▶ **Task directions**
Among the records that follow, find the line with "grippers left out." and the line with "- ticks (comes". Set down those lines and all lines between them exactly, without adding anything.

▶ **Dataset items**
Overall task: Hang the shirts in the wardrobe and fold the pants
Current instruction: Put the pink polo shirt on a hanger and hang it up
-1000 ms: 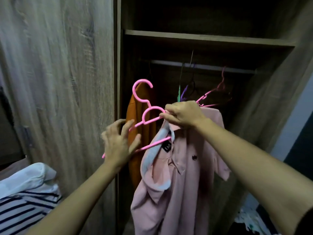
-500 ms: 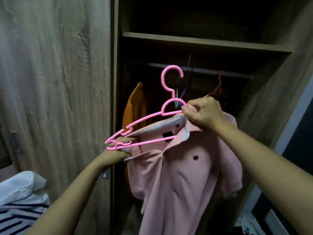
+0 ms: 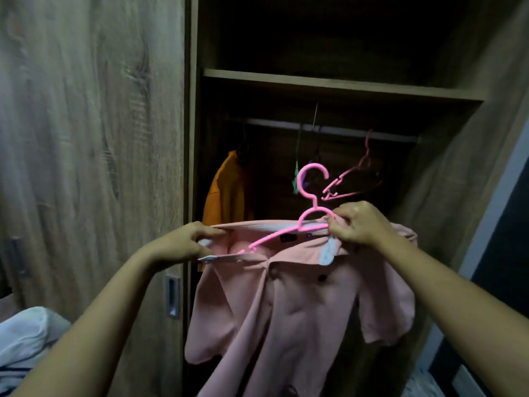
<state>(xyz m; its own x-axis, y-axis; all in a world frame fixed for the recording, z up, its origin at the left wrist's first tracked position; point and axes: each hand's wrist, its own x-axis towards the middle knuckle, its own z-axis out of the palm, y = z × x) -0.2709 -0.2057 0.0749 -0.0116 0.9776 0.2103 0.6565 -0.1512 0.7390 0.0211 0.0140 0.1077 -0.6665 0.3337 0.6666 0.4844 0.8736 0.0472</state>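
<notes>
A pink polo shirt (image 3: 289,319) hangs in front of the open wardrobe, its collar stretched wide between both hands. My left hand (image 3: 183,243) pinches the collar's left end. My right hand (image 3: 357,224) grips the right side of the collar together with the neck of a pink plastic hanger (image 3: 310,196). The hanger's left arm slopes down inside the collar opening; its hook points up, below the wardrobe rail (image 3: 329,130).
On the rail hang an orange garment (image 3: 226,190) at the left and several empty hangers, one pink (image 3: 357,176), to the right. A shelf (image 3: 343,84) sits above. The sliding door (image 3: 91,156) stands at the left; white and striped clothes (image 3: 25,342) lie bottom left.
The hanger's left arm has gone from above the shirt into the collar opening. My left hand let go of the hanger end and now stretches the collar. The hanger sits lower.
</notes>
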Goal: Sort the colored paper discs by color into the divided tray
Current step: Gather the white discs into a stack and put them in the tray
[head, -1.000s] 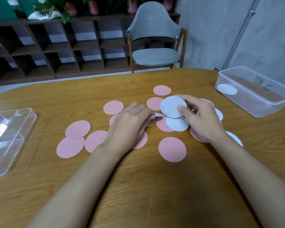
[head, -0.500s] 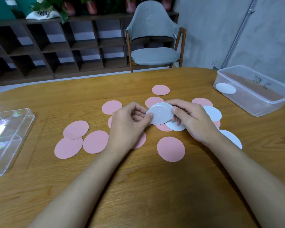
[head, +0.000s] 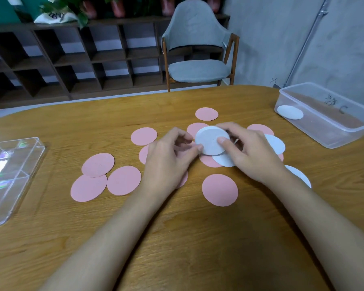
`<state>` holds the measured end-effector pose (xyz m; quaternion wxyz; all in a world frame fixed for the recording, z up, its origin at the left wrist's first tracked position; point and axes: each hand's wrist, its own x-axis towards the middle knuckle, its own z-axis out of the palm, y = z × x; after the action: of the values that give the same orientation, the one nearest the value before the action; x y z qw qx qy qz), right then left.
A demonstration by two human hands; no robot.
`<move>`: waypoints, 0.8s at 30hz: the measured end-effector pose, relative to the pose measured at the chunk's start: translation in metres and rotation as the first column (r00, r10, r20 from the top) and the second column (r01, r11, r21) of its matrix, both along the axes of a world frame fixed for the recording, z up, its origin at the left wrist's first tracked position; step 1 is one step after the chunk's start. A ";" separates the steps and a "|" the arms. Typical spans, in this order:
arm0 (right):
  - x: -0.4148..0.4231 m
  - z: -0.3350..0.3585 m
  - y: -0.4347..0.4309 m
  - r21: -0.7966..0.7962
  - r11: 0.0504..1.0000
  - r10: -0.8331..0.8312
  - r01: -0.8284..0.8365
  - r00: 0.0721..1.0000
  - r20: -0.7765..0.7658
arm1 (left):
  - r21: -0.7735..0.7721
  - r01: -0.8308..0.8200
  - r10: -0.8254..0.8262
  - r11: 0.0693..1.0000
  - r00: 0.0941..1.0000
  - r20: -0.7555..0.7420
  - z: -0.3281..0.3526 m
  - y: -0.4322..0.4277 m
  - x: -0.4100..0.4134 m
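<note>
A grey chair (head: 199, 70) stood behind the wooden table (head: 177, 238). Left of the chair ran dark shelving (head: 76, 57) bearing potted plants (head: 118, 5); right of it rose a grey wall (head: 271, 38).

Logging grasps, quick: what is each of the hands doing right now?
Left hand: pinching the left edge of the white disc.
Right hand: holding the same white disc, thumb on top.

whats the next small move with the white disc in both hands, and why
Probably let go with the left hand and let the right hand carry the held white disc toward the clear tub on the right. A lone white disc already lies in it, so whites seem to belong there.
</note>
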<state>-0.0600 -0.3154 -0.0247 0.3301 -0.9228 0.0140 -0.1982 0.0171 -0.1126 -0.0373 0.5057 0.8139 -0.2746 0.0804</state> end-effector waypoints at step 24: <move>0.001 -0.001 -0.018 0.139 0.984 -0.117 0.115 0.993 0.011 | 0.504 0.058 -0.280 0.862 0.883 0.376 0.000 0.000 -0.001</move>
<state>-0.0585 -0.3333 -0.0254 0.3811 -0.8935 0.0784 -0.2242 0.0159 -0.1126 -0.0377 0.2190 0.8460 -0.4641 0.1445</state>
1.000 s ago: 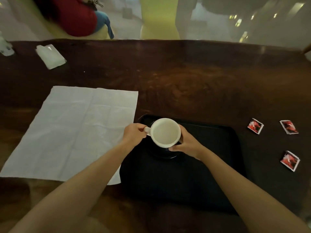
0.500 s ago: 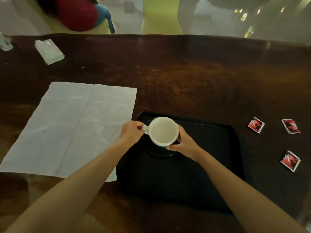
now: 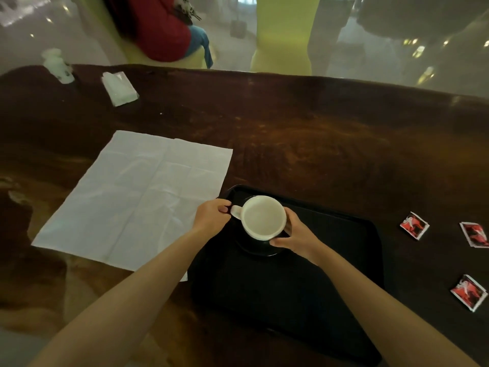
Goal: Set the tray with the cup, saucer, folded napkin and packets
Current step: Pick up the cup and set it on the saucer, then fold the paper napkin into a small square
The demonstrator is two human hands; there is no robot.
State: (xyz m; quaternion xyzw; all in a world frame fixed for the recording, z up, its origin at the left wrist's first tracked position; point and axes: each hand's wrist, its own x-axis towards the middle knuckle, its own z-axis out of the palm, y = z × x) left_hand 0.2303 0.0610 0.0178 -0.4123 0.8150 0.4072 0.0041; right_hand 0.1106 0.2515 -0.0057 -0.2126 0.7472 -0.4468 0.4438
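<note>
Cup steadied on the saucer, tray's far-left corner

The unfolded napkin (image 3: 137,197) is spread just left; the handle is pinched by the left hand (image 3: 211,218), the cup (image 3: 263,218) cradled by the right hand (image 3: 293,234) on the saucer (image 3: 260,250), tray (image 3: 330,274); packets (image 3: 414,225) are left rightward on the desk (image 3: 317,144).

Table: a dark brown wooden top (image 3: 304,144) is seen across the frame.
Seating: yellow-green chairs (image 3: 281,35) are placed beyond its far edge.
Floor: pale, glossy, with small lights reflected upper right.
</note>
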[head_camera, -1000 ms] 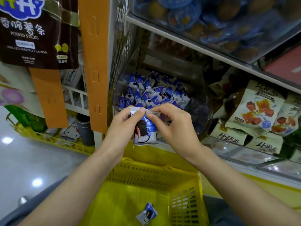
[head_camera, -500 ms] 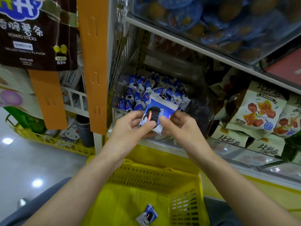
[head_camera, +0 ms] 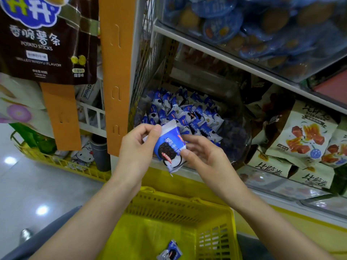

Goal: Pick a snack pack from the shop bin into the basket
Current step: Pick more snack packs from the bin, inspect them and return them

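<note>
A blue and white cookie snack pack is held upright between both hands, just in front of the clear shop bin full of the same packs. My left hand pinches the pack's top left edge. My right hand grips its right side with the thumb on the front. Below them stands the yellow basket, with one matching pack lying on its floor.
An orange hanging strip and a wire side panel border the bin on the left. Beige snack bags fill the shelf to the right. A shelf of blue cups overhangs above. Another yellow crate sits on the floor at left.
The pack was turned between both hands, first tilted flat with its front up, now upright again with its printed front facing me. Both hands stayed in front of the bin.
</note>
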A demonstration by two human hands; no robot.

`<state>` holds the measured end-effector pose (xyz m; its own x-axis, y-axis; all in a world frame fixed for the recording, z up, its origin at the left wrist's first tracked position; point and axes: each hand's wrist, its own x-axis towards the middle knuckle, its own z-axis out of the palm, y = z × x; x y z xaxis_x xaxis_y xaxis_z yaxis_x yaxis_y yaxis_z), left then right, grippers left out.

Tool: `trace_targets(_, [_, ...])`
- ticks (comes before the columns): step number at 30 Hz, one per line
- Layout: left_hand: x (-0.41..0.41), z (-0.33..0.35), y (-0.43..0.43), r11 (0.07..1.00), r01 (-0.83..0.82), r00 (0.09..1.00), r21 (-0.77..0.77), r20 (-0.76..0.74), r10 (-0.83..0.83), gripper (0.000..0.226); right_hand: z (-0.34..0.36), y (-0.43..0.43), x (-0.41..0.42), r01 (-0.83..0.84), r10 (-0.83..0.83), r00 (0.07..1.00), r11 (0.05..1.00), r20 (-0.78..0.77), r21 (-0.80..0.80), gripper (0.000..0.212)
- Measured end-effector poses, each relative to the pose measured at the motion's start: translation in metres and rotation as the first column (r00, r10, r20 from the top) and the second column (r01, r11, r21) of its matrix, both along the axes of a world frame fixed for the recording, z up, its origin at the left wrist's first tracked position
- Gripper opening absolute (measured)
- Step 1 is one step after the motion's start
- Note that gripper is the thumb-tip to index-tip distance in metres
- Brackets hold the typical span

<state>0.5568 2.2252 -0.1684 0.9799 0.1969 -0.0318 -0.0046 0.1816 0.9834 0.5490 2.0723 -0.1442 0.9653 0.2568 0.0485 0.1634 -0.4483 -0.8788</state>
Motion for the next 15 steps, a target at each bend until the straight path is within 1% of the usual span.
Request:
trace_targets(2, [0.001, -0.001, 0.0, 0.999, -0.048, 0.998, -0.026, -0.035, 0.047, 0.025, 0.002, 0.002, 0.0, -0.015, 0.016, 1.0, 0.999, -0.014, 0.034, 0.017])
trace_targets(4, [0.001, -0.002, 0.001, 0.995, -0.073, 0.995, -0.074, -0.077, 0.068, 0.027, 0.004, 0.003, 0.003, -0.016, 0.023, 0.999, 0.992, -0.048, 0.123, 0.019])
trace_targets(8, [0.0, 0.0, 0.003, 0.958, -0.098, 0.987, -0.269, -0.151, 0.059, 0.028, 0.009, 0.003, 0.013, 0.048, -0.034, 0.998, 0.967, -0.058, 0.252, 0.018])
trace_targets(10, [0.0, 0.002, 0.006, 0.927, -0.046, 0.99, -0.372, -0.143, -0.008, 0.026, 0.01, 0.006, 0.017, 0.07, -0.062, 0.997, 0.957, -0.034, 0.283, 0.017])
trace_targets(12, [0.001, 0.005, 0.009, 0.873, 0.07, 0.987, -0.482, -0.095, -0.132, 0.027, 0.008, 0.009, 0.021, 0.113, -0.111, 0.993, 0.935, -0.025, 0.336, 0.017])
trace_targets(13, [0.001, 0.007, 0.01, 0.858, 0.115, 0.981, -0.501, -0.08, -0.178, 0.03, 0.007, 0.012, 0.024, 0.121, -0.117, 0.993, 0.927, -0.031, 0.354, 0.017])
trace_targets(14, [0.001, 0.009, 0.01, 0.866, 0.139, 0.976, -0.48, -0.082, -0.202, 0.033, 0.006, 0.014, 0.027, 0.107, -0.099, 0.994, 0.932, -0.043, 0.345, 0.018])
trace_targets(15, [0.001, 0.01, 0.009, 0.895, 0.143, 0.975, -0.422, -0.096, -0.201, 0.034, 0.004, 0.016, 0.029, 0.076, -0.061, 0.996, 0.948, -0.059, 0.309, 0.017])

▶ **Answer box**
`<state>` holds the measured end-effector pose (xyz m; its own x-axis, y-axis; all in a world frame fixed for the recording, z up, its origin at the left wrist's first tracked position; point and axes: each hand's wrist, its own x-axis towards the middle knuckle, its own z-axis out of the palm, y = z × x; x y z xaxis_x xaxis_y xaxis_z yaxis_x yaxis_y yaxis_z), left then right, grippers left out.

Tool: `trace_targets(_, [_, ...])`
- ticks (comes before the columns): step number at 30 Hz, one per line

The exercise is done; no more work remains.